Le principal sujet à l'ordre du jour d'une rencontre entre différents élus était l'intégration de la main-d'oeuvre autochtone dans les différents projets de développement économique en préparation à La Tuque, tels que la bioraffinerie, la minicentrale hydroélectrique Manouane Sipi (notre photo), le secteur minier, la villégiature et le développement touristique.

La main-d'oeuvre autochtone en priorité

Les différents enjeux qui touchent la présence autochtone en milieu urbain ont été discutés lors d'une rencontre impliquant des élus municipaux, du Conseil de la nation atikamekw, du Conseil des Atikamekw de Wemotaci et du Centre d'amitié autochtone de La Tuque. Il a notamment été question de l'intégration de la main-d'oeuvre autochtone sur le marché du travail en Haute-Mauricie.
«Nous avons eu de belles discussions qui nous aident mutuellement à mieux comprendre la réalité de chacun. [...] Nous voulons travailler le plus souvent possible en partenariat avec le CNA et le Centre d'amitié autochtone.
Leur clientèle représente environ 24 % des citoyens de La Tuque à l'heure actuelle et leur nombre est en progression. Cette réalité comporte plusieurs défis, c'est pourquoi nous devons nous asseoir ensemble pour déterminer comment nous pouvons mieux servir cette population», a souligné le maire de La Tuque, Normand Beaudoin.

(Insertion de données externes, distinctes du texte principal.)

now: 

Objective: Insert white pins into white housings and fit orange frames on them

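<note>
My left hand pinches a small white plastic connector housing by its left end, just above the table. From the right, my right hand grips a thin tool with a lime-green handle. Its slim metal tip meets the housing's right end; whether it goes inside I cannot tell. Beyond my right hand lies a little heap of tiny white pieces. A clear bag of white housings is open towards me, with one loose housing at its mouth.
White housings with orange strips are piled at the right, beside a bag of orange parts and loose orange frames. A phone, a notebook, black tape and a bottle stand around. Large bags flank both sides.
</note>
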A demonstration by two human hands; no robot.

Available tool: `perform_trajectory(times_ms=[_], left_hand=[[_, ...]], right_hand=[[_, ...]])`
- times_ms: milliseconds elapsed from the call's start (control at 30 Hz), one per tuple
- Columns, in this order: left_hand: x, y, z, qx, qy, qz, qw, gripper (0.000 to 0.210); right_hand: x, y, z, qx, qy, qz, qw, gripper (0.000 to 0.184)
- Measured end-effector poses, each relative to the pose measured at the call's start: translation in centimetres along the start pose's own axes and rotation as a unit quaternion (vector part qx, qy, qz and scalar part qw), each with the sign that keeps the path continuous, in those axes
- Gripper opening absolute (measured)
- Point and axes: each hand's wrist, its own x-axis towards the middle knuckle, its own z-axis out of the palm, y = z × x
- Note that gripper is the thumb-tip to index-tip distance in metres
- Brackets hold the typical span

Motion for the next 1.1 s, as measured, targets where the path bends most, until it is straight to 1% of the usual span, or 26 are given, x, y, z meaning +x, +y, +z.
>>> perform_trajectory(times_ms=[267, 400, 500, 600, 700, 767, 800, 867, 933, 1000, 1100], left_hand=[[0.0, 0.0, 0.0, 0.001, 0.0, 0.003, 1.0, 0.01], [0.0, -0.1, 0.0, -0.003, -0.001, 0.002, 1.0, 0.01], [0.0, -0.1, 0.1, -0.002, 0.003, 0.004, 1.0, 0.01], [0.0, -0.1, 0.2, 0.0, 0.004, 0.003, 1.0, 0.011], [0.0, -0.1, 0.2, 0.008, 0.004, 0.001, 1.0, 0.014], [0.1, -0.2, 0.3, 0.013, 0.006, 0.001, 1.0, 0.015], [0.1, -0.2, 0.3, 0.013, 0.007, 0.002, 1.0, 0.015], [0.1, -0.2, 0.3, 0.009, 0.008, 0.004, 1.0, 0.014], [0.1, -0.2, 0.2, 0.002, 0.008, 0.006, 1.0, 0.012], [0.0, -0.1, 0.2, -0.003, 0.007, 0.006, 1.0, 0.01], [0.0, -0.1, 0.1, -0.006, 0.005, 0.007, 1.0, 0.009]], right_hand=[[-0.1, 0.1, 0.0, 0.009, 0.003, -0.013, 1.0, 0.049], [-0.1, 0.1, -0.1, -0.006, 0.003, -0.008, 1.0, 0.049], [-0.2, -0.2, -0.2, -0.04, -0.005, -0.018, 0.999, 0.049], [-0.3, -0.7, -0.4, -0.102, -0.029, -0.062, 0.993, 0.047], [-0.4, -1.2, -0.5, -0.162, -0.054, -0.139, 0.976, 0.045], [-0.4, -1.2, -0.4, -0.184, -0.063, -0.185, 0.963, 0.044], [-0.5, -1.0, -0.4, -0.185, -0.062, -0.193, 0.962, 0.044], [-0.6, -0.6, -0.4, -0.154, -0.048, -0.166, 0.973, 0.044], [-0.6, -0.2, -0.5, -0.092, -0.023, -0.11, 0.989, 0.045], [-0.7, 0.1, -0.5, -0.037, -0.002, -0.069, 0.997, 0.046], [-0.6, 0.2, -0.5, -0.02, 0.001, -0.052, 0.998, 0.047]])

Le principal sujet à l'ordre du jour était l'intégration de la main-d'oeuvre autochtone dans les différents projets de développement économique en préparation à La Tuque, tels que la bioraffinerie, la minicentrale hydroélectrique Manouane Sipi, le secteur minier, la villégiature et le développement touristique. 
La Ville souhaite, dans le cadre de cette démarche, établir un plan d'action sérieux et crédible, notamment pour être en mesure de permettre à la main-d'oeuvre autochtone de profiter des opportunités d'emplois qui vont s'offrir à elle dans les mois ou les années à venir sur le territoire.
«Ville de La Tuque veut jouer un rôle de leader dans ce dossier. Nous travaillons sur tous ces projets économiques pour créer de l'emploi chez nous et nous voulons que les autochtones en profitent tout autant que le reste de la population.
Pour que ça fonctionne, il faut se préparer. Il y a plusieurs obstacles sur notre route, mais la meilleure façon d'y arriver est d'en parler le plus souvent possible et de travailler ensemble à trouver des solutions en s'aidant mutuellement. Avec la rencontre de la semaine dernière, nous avons franchi une première étape», a conclu le maire Beaudoin.